The Forgotten Few is the first narrative history of the Indian Air Force’s involvement in the Second World War. Informed by access to Indian Air Force squadrons’ war diaries, and first person inputs compiled from over two dozen veterans of the time, it showcases first-person content straight from those veterans, describing the experience of flying and going into combat in Hurricanes, Spitfires and other aircraft of that era. And that experience was very different from the air war over Europe.

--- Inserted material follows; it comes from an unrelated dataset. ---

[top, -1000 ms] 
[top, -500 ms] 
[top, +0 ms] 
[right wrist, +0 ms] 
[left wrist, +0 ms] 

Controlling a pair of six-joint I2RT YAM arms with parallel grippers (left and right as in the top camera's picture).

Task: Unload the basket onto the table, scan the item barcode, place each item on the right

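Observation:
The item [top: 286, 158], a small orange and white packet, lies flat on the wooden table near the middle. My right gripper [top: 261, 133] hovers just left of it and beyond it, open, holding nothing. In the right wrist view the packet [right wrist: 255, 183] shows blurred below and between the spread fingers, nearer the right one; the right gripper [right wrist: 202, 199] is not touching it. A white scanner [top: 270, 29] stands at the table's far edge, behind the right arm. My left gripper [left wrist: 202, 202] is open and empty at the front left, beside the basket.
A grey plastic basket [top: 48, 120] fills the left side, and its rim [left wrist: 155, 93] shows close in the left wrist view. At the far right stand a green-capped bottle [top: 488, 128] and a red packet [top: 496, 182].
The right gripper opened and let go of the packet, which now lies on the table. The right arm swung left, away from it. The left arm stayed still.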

The Indian Air Force’s war, indeed that of all the Air Forces in India, was far from being a simple replication of the Battle of Britain in tropical environs. The physical and meteorological environments were completely different, which drove many changes in equipment and operating procedures. Even flying clothing had to be re-designed, as may be imagined. Most importantly, the tasks of the Air Forces in India were different from those of the RAF at home. They were less about shooting down bombers than about supporting ground (and occasionally naval) forces, by the delivery of fire upon the enemy, sometimes within yards of our own troops; and about reconnaissance and the collection of information, on terrain and enemy dispositions, in an environment with none of the infrastructure that could be taken for granted on the Home Front or in Europe. This was all less spectacular than swirling Battle-of-Britain-type dogfights, but of crucial importance to winning the war in this theatre.
Of course, there were some Battle of Britain parallels. Some fine RAF veterans of the Battle of Britain, and also of the Dams Raid, went on to serve in India; and as elsewhere, they were accorded immense respect. They and their comrades of the Indian Air Force and the Burma Volunteer Air Force (as well as the RAAF, the RCAF, the RNZAF and the South African Air Force, all of which served in the theatre) wore mostly identical uniforms, and frequently played cricket or football between flying and fighting. Like them, the Indian Air Force flew Hurricanes (although only from 1943 onwards) and Spitfires (although only when the RAF was moving on to Thunderbolts). They were all young, high-spirited, and given to schoolboy jokes and pranks. They too, like the mythical Kilroy, Were There.
Indian airmen served during the Second World War in far smaller numbers than Indian soldiers, but again like Kilroy, they showed up in many theatres. Indian Air Force personnel served in the skies over England and France, and also in the Middle East and North Africa. Broad recognition of Indian contribution has improved in the last few years, prompted partly by commemorations and publications around the centenary years of the First World War. But the Second World War was a more complex involvement. Indians took on more complex roles, sometimes in the face of strong imperial prejudice.
For the most part, India embraced its role. Indian princely families made significant contributions to the war effort, and some young princes joined the Indian Air Force, just as during the First World War some Indian princes joined elite cavalry regiments. The Indian film and entertainment industry actively supported the war effort, and outside official view there were some unscripted romances between dashing young flyboys and glamorous figures from the film industry, even across national divides. There were also connections to the Indian cricket world, although Indian cricketers did not have the celebrity status then which they enjoy now.
Beyond fighting and flying in Hurricanes and Spitfires, there is an incredibly rich vein of Second World War stories in India. This book starts to tell a few of them.